There was no longer any hint of distance between them, that night under the moon having forged a bond that was young, raw, and hauntingly powerful. He couldn’t imagine waking without her, loved to fall asleep with his legs tangled in her own, her husky voice the last thing he heard. He knew that when the urge to roam isolated reaches awoke again within his wolf, he’d coax her to go along. Solitude would be no fun without her.

Picking up her hand, he pressed a kiss to her knuckles. “Thank you for being mine.”

A startled look, followed by a smile that lit up her eyes. “Ditto.”

He was still smiling when they walked into the light-filled lobby of the art deco hotel where they were to meet Bo and his liaison. That was when Riaz took an emotional kick to the chest that knocked all the air out of him.

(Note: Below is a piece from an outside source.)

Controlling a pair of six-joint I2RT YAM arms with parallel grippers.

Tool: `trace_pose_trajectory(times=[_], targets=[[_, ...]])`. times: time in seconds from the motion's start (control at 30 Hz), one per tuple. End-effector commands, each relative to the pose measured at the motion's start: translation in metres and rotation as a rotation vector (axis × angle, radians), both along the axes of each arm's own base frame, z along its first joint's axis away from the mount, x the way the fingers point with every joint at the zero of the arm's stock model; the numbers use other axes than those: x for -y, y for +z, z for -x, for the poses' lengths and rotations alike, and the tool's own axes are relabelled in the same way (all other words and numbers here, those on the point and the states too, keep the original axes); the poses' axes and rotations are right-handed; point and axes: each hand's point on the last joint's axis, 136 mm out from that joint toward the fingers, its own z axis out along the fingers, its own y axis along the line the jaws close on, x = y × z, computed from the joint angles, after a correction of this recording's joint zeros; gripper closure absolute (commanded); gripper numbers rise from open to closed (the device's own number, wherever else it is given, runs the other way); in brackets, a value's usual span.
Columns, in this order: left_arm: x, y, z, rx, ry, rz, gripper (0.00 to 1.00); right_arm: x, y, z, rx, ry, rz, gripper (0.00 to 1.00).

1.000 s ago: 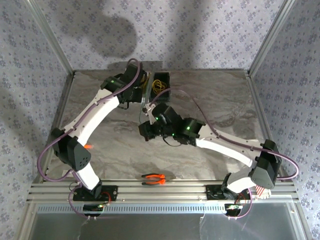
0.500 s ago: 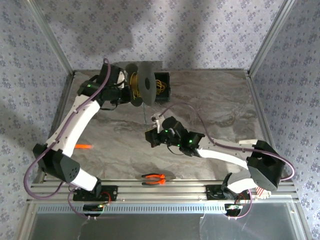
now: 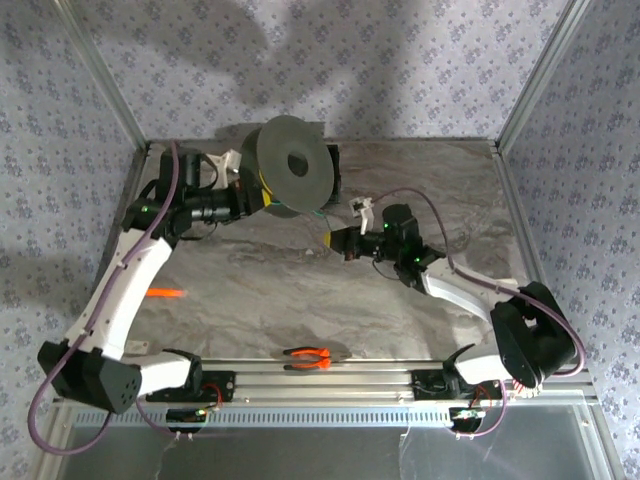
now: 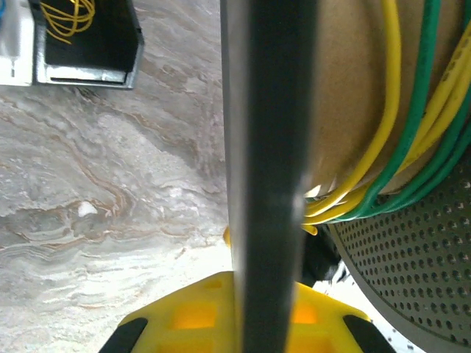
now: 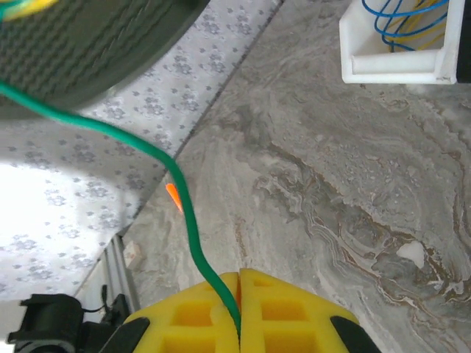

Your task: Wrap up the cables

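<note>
Overhead, a dark grey spool point(image 3: 290, 165) is held up off the table, its flat round face turned toward the camera. At the spool's left side the left gripper point(image 3: 248, 196) is clamped on the edge of one flange. The wrist view shows its yellow fingers point(image 4: 176, 320) on either side of that dark rim. Several turns of yellow and green cables point(image 4: 401, 169) lie around the spool's core. One green cable point(image 5: 188, 220) leaves the spool and runs to the right gripper point(image 5: 239, 287), just to the spool's right, whose jaws are pressed together on it. Behind the spool sits a black bin point(image 4: 88, 44) holding a loose yellow coil point(image 4: 66, 15).

The step in hand appears to be winding the green strand onto the spool. Doing it well likely means holding the strand lightly taut and feeding it between the flanges, beside the turns already laid. Slack could let loops slip over a flange. Too hard a pull could tug the spool out of its rim grip.
</note>
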Motion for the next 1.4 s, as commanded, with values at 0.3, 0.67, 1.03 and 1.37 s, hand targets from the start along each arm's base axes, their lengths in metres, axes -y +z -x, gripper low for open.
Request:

ADRIA’S wolf punched to the surface the instant she sensed the sudden tension that gripped Riaz’s body. On alert for a security risk, she followed his gaze to where Bowen stood with a woman of about five-two, maybe three, her hair a shining gold she’d pinned into a neat roll, her body clothed in a fitted aquamarine shift that set off eyes of gentle gray.

No weapon. No threat. Only a lovely woman … from Europe.

A horrible sick feeling in her stomach, Adria looked from the stranger to Riaz, saw the shock that had turned his eyes wild, and she knew. She knew. But the woman and Bo had seen them, were walking over, and somehow, she managed to make it through the introductions. Yet even through the ringing in her skull, the nausea choking her throat, she noticed that Riaz never touched the woman—Lisette, her name was Lisette—never even looked at her properly.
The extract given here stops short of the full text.